=== DIRECTIONS FOR THIS TASK ===
The response must consist of the lines below from the one with "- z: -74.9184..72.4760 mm" through the one with "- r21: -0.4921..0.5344", exactly as they appear and with both ends kept.

=== RAW DATA ===
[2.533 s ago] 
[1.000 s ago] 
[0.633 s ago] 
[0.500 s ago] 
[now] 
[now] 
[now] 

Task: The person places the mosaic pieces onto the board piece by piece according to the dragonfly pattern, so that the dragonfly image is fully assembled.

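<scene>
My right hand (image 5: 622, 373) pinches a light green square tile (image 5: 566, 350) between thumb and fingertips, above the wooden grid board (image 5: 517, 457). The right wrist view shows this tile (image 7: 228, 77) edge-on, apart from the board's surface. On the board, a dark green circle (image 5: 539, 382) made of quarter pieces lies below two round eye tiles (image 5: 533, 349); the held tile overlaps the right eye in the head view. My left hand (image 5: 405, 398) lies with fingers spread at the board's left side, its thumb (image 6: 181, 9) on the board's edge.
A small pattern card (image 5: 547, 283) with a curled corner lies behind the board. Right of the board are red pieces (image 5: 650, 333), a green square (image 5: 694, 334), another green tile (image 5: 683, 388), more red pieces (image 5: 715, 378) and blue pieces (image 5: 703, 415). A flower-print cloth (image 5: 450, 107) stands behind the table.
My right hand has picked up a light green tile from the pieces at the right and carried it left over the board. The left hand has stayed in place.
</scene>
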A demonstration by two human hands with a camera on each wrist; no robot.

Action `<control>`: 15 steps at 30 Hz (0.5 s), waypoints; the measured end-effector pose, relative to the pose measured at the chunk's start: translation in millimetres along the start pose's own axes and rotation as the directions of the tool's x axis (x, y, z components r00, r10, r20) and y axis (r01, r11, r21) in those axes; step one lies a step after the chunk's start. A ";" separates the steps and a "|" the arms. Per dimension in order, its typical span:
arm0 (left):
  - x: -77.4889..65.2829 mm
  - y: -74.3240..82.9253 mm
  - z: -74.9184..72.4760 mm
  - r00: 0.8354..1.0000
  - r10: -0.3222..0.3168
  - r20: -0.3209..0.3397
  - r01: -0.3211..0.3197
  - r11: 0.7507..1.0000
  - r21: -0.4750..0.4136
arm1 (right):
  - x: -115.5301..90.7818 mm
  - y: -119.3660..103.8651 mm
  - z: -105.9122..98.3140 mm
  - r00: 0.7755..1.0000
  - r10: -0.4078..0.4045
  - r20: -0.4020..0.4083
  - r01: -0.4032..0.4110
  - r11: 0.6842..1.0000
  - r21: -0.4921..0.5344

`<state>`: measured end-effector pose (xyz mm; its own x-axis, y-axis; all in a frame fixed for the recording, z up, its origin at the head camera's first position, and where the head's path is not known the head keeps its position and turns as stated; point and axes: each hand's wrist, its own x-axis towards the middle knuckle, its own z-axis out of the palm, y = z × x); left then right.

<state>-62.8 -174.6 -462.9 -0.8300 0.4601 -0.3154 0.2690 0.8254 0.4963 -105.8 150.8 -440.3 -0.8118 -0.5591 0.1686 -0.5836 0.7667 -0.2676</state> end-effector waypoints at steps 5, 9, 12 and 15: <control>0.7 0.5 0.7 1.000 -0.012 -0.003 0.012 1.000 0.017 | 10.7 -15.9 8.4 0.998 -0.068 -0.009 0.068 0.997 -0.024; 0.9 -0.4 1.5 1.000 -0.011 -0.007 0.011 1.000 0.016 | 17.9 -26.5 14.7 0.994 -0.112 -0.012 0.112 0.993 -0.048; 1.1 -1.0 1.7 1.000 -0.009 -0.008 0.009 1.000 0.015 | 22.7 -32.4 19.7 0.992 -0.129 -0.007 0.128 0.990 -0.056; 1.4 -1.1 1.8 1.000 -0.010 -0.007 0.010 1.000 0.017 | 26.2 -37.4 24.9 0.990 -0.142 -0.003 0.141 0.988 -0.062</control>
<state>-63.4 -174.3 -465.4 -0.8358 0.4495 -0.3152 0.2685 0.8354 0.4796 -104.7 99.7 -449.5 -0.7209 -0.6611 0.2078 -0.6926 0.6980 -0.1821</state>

=== ANSWER TO THIS TASK ===
  - z: -74.9184..72.4760 mm
  - r00: 0.8354..1.0000
  - r10: -0.3222..0.3168
  - r20: -0.3209..0.3397
  - r01: -0.3211..0.3197
  - r11: 0.7507..1.0000
  - r21: -0.4750..0.4136
arm1 (right):
  - x: -115.5301..90.7818 mm
  - y: -119.3660..103.8651 mm
  - z: -105.9122..98.3140 mm
  - r00: 0.7755..1.0000
  - r10: -0.4078..0.4045
  - r20: -0.4020..0.4083
  - r01: -0.4032..0.4110
  - r11: 0.6842..1.0000
  - r21: -0.4921..0.5344

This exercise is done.